**WHAT TO PRODUCE:** From the listing below, copy only the lines from the line that contains "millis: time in" to the line that contains "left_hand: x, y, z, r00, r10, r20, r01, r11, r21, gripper", counting those two lines as part of the copy.

**RAW DATA:**
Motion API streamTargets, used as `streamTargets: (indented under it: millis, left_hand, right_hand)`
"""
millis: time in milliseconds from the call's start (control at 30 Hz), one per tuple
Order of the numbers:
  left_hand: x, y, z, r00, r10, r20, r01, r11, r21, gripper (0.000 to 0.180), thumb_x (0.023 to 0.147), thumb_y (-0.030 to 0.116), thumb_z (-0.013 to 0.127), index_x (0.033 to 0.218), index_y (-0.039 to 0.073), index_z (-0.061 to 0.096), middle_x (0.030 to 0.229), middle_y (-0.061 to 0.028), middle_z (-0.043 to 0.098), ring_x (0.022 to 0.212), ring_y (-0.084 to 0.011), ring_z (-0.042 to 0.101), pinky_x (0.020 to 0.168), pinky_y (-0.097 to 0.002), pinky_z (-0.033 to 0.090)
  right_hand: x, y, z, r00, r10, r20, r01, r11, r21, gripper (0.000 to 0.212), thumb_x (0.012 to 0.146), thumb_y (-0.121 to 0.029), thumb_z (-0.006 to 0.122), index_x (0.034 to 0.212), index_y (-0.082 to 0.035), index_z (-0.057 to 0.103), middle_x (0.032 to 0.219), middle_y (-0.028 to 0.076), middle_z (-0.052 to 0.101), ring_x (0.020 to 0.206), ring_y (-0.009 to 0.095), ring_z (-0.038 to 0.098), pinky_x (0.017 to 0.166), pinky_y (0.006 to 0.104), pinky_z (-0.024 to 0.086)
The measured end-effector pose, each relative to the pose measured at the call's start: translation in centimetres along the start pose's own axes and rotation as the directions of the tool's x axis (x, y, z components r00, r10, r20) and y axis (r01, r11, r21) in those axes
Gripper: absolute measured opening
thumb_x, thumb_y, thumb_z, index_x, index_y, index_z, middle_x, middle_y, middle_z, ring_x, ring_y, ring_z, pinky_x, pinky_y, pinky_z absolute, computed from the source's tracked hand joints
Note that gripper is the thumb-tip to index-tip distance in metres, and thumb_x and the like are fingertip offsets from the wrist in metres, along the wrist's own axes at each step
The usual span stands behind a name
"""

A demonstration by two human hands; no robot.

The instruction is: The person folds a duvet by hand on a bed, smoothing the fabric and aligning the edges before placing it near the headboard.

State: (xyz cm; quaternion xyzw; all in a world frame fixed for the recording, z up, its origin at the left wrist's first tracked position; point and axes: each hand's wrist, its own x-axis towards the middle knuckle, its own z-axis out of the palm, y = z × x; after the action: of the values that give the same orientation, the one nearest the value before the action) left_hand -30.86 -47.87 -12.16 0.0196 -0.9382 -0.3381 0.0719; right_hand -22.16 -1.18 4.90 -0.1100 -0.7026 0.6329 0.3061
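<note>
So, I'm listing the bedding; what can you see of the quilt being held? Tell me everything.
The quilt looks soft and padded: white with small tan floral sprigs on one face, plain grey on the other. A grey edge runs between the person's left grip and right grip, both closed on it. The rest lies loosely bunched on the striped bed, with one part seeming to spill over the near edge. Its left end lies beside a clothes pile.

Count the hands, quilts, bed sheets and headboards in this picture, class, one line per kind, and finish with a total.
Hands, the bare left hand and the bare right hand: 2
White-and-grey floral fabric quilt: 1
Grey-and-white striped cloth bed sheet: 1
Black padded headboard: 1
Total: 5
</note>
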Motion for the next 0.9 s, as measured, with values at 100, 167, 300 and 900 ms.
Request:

**REPLY TO THE TASK:**
millis: time in milliseconds from the call's start (control at 30 Hz), one per tuple
Order of the numbers:
  left_hand: x, y, z, r00, r10, r20, r01, r11, r21, gripper (0.000 to 0.180), thumb_x (0.023 to 0.147), thumb_y (-0.030 to 0.116), thumb_z (-0.013 to 0.127), index_x (0.033 to 0.218), index_y (-0.039 to 0.073), index_z (-0.061 to 0.096), middle_x (0.030 to 0.229), middle_y (-0.061 to 0.028), middle_z (-0.043 to 0.098), ring_x (0.022 to 0.212), ring_y (-0.084 to 0.011), ring_z (-0.042 to 0.101), pinky_x (0.020 to 0.168), pinky_y (-0.097 to 0.002), pinky_z (-0.033 to 0.090)

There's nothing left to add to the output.